Print the data once more, exactly as supplied.

[Task input Boundary: Start]

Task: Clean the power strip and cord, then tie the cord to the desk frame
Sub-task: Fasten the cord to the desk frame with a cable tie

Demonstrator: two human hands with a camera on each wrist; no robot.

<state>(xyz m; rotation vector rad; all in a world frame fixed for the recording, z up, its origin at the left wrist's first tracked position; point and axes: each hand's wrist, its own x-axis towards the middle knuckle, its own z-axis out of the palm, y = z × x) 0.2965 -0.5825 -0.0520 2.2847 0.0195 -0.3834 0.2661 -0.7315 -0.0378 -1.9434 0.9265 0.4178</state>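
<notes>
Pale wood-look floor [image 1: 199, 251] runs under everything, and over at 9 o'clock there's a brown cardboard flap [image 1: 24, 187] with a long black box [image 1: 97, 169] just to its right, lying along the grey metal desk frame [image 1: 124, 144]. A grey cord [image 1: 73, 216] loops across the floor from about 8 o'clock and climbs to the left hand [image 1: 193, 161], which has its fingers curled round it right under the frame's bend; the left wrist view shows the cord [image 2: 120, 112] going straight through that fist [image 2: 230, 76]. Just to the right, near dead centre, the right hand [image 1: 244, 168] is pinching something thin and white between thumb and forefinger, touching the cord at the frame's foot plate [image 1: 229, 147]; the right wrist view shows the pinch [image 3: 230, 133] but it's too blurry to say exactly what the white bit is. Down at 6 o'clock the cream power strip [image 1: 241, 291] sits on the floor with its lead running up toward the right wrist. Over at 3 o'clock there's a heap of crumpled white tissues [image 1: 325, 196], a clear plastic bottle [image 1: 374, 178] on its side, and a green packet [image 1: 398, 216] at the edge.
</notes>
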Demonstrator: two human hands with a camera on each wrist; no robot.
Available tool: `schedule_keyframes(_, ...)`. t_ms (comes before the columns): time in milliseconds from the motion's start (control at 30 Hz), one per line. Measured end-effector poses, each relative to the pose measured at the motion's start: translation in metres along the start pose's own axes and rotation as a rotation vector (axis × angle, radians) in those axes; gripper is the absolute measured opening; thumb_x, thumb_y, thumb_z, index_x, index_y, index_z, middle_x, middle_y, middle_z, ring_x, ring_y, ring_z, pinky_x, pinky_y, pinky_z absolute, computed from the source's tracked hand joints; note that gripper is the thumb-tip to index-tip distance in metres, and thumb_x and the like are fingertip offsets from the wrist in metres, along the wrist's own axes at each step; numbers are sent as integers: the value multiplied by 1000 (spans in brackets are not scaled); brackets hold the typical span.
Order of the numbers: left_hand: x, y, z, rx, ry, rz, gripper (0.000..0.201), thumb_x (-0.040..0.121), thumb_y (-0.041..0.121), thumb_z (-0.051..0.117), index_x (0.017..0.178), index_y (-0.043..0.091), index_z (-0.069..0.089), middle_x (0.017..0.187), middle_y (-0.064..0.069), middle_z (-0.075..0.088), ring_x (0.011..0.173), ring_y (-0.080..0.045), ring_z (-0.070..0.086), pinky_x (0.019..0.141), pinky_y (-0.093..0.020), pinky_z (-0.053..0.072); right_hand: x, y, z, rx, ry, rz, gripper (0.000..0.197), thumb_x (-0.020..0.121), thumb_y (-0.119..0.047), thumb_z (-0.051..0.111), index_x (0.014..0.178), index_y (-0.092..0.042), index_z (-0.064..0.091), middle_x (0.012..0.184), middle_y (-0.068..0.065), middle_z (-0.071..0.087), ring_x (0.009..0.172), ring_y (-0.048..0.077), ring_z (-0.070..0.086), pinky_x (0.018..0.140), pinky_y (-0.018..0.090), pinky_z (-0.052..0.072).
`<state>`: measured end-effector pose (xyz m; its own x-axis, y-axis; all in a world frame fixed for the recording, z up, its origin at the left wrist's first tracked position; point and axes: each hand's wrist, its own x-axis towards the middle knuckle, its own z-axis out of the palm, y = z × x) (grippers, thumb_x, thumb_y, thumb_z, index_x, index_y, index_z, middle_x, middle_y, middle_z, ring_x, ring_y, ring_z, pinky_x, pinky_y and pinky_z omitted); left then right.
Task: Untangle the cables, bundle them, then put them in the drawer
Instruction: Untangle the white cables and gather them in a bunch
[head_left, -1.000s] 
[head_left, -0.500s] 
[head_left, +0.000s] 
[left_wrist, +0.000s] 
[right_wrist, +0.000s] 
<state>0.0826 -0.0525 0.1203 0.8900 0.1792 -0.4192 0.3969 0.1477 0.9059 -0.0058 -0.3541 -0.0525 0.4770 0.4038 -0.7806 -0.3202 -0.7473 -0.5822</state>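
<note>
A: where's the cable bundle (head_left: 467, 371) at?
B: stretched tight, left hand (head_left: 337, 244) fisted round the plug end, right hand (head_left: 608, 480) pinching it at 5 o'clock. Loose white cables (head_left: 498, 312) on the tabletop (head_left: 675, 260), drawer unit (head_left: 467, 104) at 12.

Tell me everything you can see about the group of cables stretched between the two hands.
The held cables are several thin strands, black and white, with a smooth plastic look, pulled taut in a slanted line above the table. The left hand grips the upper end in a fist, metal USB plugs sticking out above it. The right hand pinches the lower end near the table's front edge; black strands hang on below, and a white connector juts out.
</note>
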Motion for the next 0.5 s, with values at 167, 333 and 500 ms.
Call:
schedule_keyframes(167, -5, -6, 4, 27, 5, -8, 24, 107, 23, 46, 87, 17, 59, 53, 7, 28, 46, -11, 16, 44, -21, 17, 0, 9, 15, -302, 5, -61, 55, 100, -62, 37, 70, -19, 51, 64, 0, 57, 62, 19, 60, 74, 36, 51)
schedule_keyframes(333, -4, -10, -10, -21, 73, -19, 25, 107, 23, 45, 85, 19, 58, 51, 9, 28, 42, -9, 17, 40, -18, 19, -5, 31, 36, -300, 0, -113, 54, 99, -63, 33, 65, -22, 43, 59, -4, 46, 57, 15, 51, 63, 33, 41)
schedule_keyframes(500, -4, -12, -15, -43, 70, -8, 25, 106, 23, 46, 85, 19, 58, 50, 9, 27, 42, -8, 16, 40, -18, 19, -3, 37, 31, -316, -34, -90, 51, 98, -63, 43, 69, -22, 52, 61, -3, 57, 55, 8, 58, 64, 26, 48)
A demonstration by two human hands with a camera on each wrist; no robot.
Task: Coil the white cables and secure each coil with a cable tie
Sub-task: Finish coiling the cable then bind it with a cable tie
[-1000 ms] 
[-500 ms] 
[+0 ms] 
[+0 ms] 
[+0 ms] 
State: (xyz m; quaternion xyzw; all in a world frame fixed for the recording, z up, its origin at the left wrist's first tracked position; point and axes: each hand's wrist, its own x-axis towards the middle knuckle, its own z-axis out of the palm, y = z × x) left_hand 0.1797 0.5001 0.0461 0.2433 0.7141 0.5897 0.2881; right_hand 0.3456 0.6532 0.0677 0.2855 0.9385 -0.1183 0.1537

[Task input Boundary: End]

> **Answer to the exercise**:
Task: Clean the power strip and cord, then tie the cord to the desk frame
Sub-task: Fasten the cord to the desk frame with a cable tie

Demonstrator: two human hands with a camera on each wrist; no robot.

<state>(xyz m; rotation vector rad; all in a world frame fixed for the recording, z up, its origin at the left wrist's first tracked position; point and axes: each hand's wrist, its own x-axis towards the middle knuckle, its own z-axis out of the palm, y = z × x) 0.2965 -0.5825 -0.0520 2.2847 0.0195 -0.3834 0.2661 -0.7315 -0.0378 -1.9434 0.9265 0.4178</state>
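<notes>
Pale wood-look floor [image 1: 199, 251] runs under everything, and over at 9 o'clock there's a brown cardboard flap [image 1: 24, 187] with a long black box [image 1: 97, 169] just to its right, lying along the grey metal desk frame [image 1: 124, 144]. A grey cord [image 1: 73, 216] loops across the floor from about 8 o'clock and climbs to the left hand [image 1: 193, 161], which has its fingers curled round it right under the frame's bend; the left wrist view shows the cord [image 2: 120, 112] going straight through that fist [image 2: 230, 76]. Just to the right, near dead centre, the right hand [image 1: 244, 168] is pinching something thin and white between thumb and forefinger, touching the cord at the frame's foot plate [image 1: 229, 147]; the right wrist view shows the pinch [image 3: 230, 133] but it's too blurry to say exactly what the white bit is. Down at 6 o'clock the cream power strip [image 1: 241, 291] sits on the floor with its lead running up toward the right wrist. Over at 3 o'clock there's a heap of crumpled white tissues [image 1: 325, 196], a clear plastic bottle [image 1: 374, 178] on its side, and a green packet [image 1: 398, 216] at the edge.
</notes>
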Demonstrator: two human hands with a camera on each wrist; no robot.
Available tool: `schedule_keyframes(_, ...)`. t_ms (comes before the columns): time in milliseconds from the motion's start (control at 30 Hz), one per line. Measured end-effector poses, each relative to the pose measured at the motion's start: translation in metres along the start pose's own axes and rotation as a rotation vector (axis × angle, radians) in those axes; gripper is the absolute measured opening; thumb_x, thumb_y, thumb_z, index_x, index_y, index_z, middle_x, middle_y, middle_z, ring_x, ring_y, ring_z, pinky_x, pinky_y, pinky_z absolute, computed from the source's tracked hand joints; note that gripper is the thumb-tip to index-tip distance in metres, and thumb_x and the like are fingertip offsets from the wrist in metres, along the wrist's own axes at each step; numbers are sent as integers: the value multiplied by 1000 (spans in brackets are not scaled); brackets hold the typical span.
Order of the numbers: left_hand: x, y, z, rx, ry, rz, gripper (0.000..0.201), thumb_x (-0.040..0.121), thumb_y (-0.041..0.121), thumb_z (-0.051..0.117), index_x (0.017..0.178), index_y (-0.043..0.091), index_z (-0.069..0.089), middle_x (0.017..0.187), middle_y (-0.064..0.069), middle_z (-0.075..0.088), ring_x (0.011..0.173), ring_y (-0.080..0.045), ring_z (-0.070..0.086), pinky_x (0.019..0.141), pinky_y (-0.093..0.020), pinky_z (-0.053..0.072); right_hand: x, y, z, rx, ry, rz, gripper (0.000..0.197), thumb_x (-0.020..0.121), thumb_y (-0.119..0.047), thumb_z (-0.051..0.111), index_x (0.014..0.178), index_y (-0.092..0.042), index_z (-0.064..0.091), middle_x (0.012..0.184), middle_y (-0.068..0.065), middle_z (-0.071..0.087), ring_x (0.009..0.172), ring_y (-0.048..0.077), ring_z (-0.070..0.086), pinky_x (0.018..0.140), pinky_y (-0.018..0.090), pinky_z (-0.052..0.072).
`<state>`: measured end-effector pose (xyz m; its own x-axis, y-axis; all in a world frame fixed for the recording, z up, its origin at the left wrist's first tracked position; point and axes: each hand's wrist, its own x-axis towards the middle knuckle, its own z-axis out of the palm, y = z × x) (grippers, thumb_x, thumb_y, thumb_z, index_x, index_y, index_z, middle_x, middle_y, middle_z, ring_x, ring_y, ring_z, pinky_x, pinky_y and pinky_z omitted); left then right.
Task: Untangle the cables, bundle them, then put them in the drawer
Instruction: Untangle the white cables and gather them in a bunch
[head_left, -1.000s] 
[head_left, -0.500s] 
[head_left, +0.000s] 
[left_wrist, +0.000s] 
[right_wrist, +0.000s] 
<state>0.0826 -0.0525 0.1203 0.8900 0.1792 -0.4192 0.3969 0.1477 0.9059 -0.0058 -0.3541 -0.0525 0.4770 0.4038 -0.7806 -0.3202 -0.7473 -0.5822</state>
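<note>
A: where's the cable bundle (head_left: 467, 371) at?
B: stretched tight, left hand (head_left: 337, 244) fisted round the plug end, right hand (head_left: 608, 480) pinching it at 5 o'clock. Loose white cables (head_left: 498, 312) on the tabletop (head_left: 675, 260), drawer unit (head_left: 467, 104) at 12.

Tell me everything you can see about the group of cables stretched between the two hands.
The held cables are several thin strands, black and white, with a smooth plastic look, pulled taut in a slanted line above the table. The left hand grips the upper end in a fist, metal USB plugs sticking out above it. The right hand pinches the lower end near the table's front edge; black strands hang on below, and a white connector juts out.
</note>
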Motion for the next 0.5 s, with values at 167, 333 and 500 ms.
Call:
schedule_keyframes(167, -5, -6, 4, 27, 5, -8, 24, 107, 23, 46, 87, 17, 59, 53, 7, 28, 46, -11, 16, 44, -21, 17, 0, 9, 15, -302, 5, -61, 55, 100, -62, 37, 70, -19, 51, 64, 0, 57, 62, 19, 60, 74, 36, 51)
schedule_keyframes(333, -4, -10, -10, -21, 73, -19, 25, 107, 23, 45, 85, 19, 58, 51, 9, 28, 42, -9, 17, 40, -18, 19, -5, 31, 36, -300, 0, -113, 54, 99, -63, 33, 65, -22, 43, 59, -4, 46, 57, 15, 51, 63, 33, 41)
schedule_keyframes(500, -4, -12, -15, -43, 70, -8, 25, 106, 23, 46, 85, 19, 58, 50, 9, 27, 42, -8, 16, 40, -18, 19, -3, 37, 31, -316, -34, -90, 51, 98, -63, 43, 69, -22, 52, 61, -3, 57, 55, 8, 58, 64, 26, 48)
A demonstration by two human hands with a camera on each wrist; no robot.
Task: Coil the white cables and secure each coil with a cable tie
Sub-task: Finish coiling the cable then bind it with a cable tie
[-1000 ms] 
[-500 ms] 
[+0 ms] 
[+0 ms] 
[+0 ms] 
State: (xyz m; quaternion xyzw; all in a world frame fixed for the recording, z up, its origin at the left wrist's first tracked position; point and axes: each hand's wrist, its own x-axis towards the middle knuckle, its own z-axis out of the palm, y = z × x) left_hand 0.1797 0.5001 0.0461 0.2433 0.7141 0.5897 0.2881; right_hand 0.3456 0.6532 0.0677 0.2855 0.9385 -0.1183 0.1537

The given output is complete.